Training state-of-the-art Automated Speech Recognition (ASR) models typically requires a substantial amount of transcribed speech. In this work, we demonstrate that a modality-matched joint speech and text model can be leveraged to train a massively multilingual ASR model without any supervised (manually transcribed) speech for some languages. This paper explores the use of jointly learnt speech and text representations in a massively multilingual, zero supervised speech, real-world setting to expand the set of languages covered by ASR with only unlabeled speech and text in the target languages. Using the FLEURS dataset, we define the task to cover $102$ languages, where transcribed speech is available in $52$ of these languages and can be used to improve end-to-end ASR quality on the remaining $50$. First, we show that by combining speech representations with byte-level text representations and use of language embeddings, we can dramatically reduce the Character Error Rate (CER) on languages with no supervised speech from 64.8\% to 30.8\%, a relative reduction of 53\%. Second, using a subset of South Asian languages we show that Maestro-U can promote knowledge transfer from languages with supervised speech even when there is limited to no graphemic overlap. Overall, Maestro-U closes the gap to oracle performance by 68.5\% relative and reduces the CER of 19 languages below 15\%.

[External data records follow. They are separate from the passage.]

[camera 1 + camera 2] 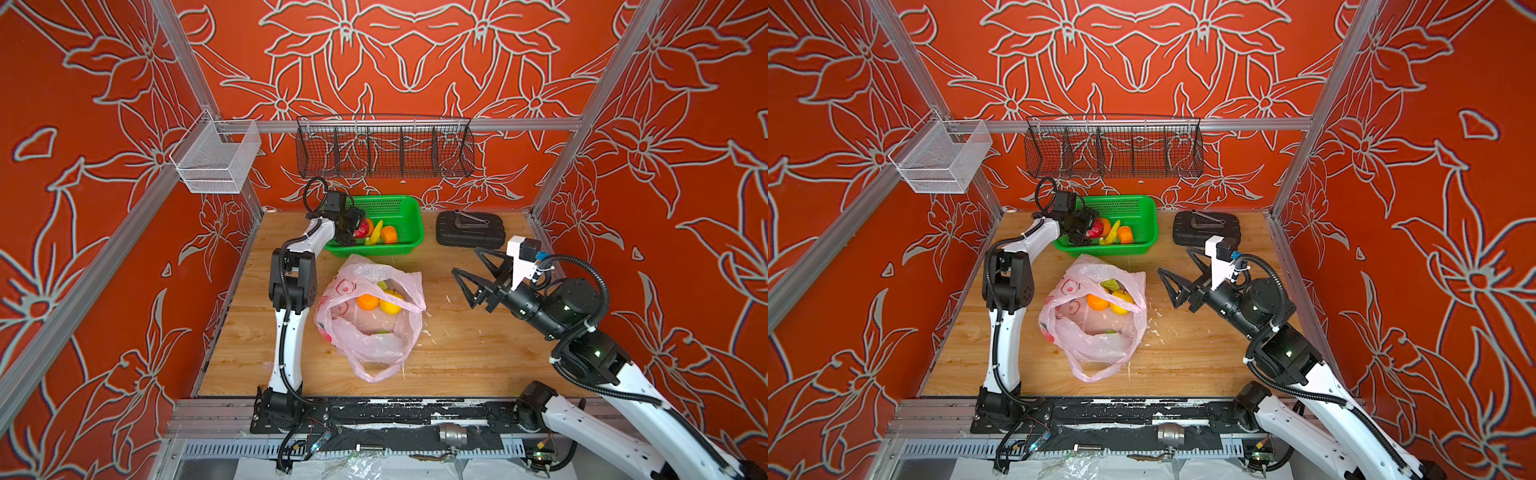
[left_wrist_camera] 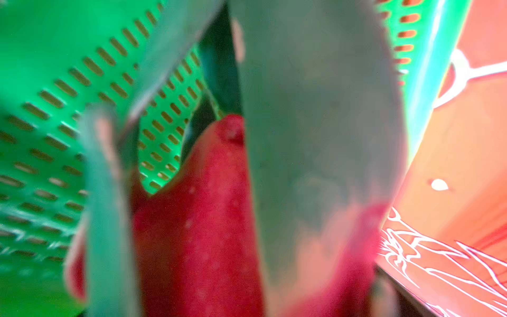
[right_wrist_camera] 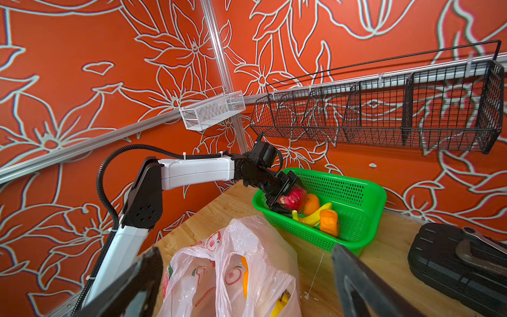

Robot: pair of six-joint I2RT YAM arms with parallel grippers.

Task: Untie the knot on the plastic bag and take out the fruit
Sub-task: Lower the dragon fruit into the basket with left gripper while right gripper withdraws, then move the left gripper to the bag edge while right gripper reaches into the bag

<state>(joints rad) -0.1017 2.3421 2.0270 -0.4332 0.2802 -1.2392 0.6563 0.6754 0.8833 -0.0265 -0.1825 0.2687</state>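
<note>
Wooden counter [image 1: 478, 353] boxed by red floral walls [image 1: 415, 62], pink plastic bag [image 1: 374, 332] open at frame centre, fruit [image 1: 368, 302] showing inside, my left gripper [image 1: 354, 232] in the green basket [image 1: 409, 208] higher in frame, at a dragon fruit [image 3: 295, 197], grip unclear to me, my right gripper [image 1: 466, 261] spread, centre right

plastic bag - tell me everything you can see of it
The plastic bag is thin, translucent pink film, crinkled, with red fruit prints on its side. It lies slumped on the wooden table, just nearer the robot than the green basket, mouth gaping upward with no knot showing. One handle loop trails toward the near edge; a strip of plastic crosses the opening. Inside rest an orange, a yellow fruit and a green piece.
</note>
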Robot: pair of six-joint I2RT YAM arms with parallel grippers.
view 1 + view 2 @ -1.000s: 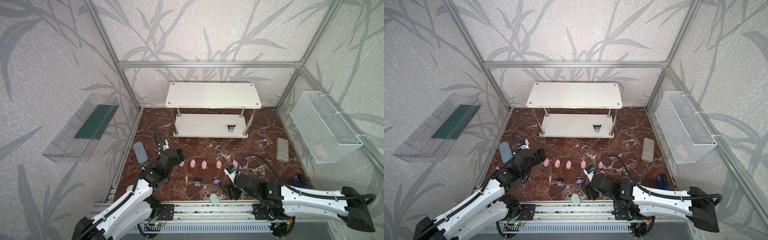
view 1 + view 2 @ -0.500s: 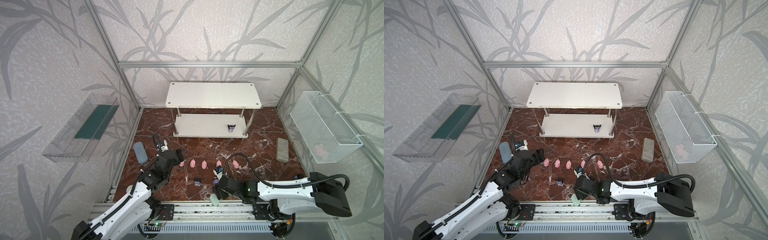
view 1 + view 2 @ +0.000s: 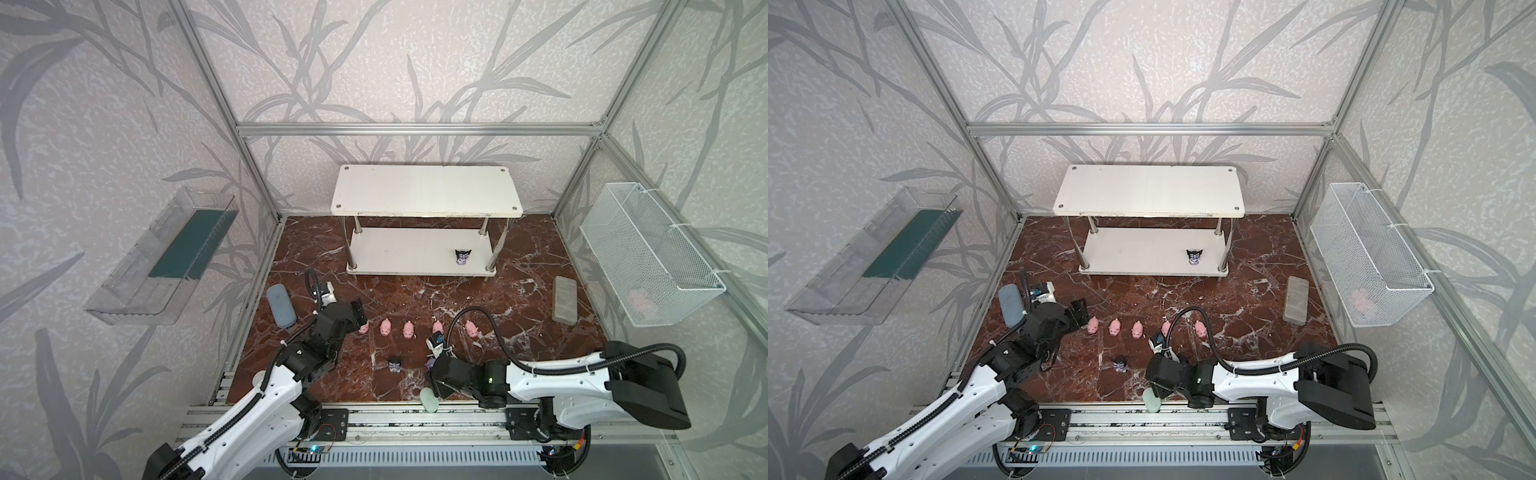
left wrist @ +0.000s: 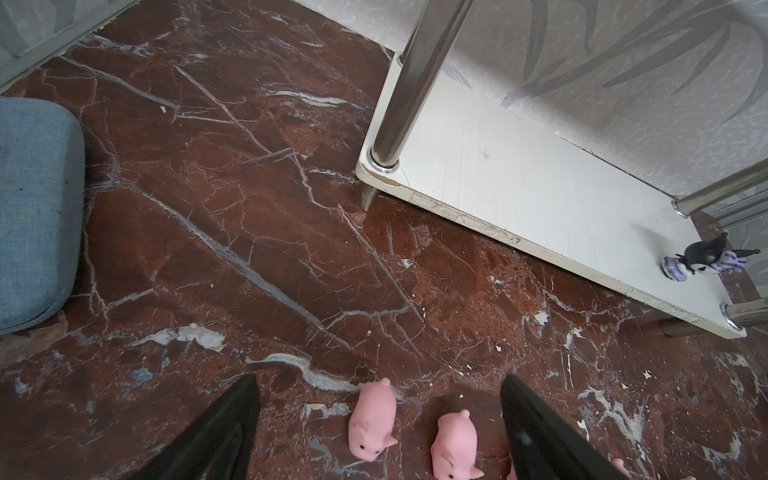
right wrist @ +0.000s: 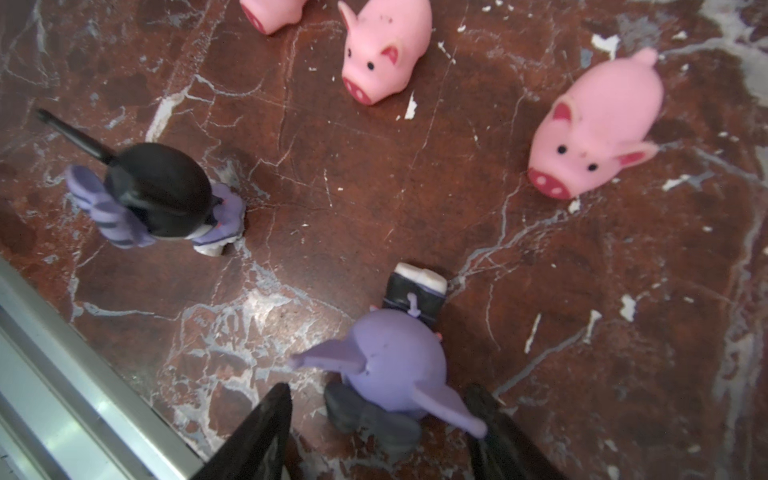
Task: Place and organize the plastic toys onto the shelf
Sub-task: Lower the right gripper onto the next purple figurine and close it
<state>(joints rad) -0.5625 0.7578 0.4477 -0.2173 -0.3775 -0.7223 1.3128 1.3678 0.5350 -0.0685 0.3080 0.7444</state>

The simulation of human neurons and neurotransmission mechanisms has been realized in deep neural networks based on the theoretical implementations of activation functions. However, recent studies have reported that the threshold potential of neurons exhibits different values according to the locations and types of individual neurons, and that the activation functions have limitations in terms of representing this variability. Therefore, this study proposes a simple yet effective activation function that facilitates different thresholds and adaptive activations according to the positions of units and the contexts of inputs. Furthermore, the proposed activation function mathematically exhibits a more generalized form of Swish activation function, and thus we denoted it as Adaptive SwisH (ASH). ASH highlights informative features that exhibit large values in the top percentiles in an input, whereas it rectifies low values. Most importantly, ASH exhibits trainable, adaptive, and context-aware properties compared to other activation functions. Furthermore, ASH represents general formula of the previously studied activation function and provides a reasonable mathematical background for the superior performance. To validate the effectiveness and robustness of ASH, we implemented ASH into many deep learning models for various tasks, including classification, detection, segmentation, and image generation. Experimental analysis demonstrates that our activation function can provide the benefits of more accurate prediction and earlier convergence in many deep learning applications.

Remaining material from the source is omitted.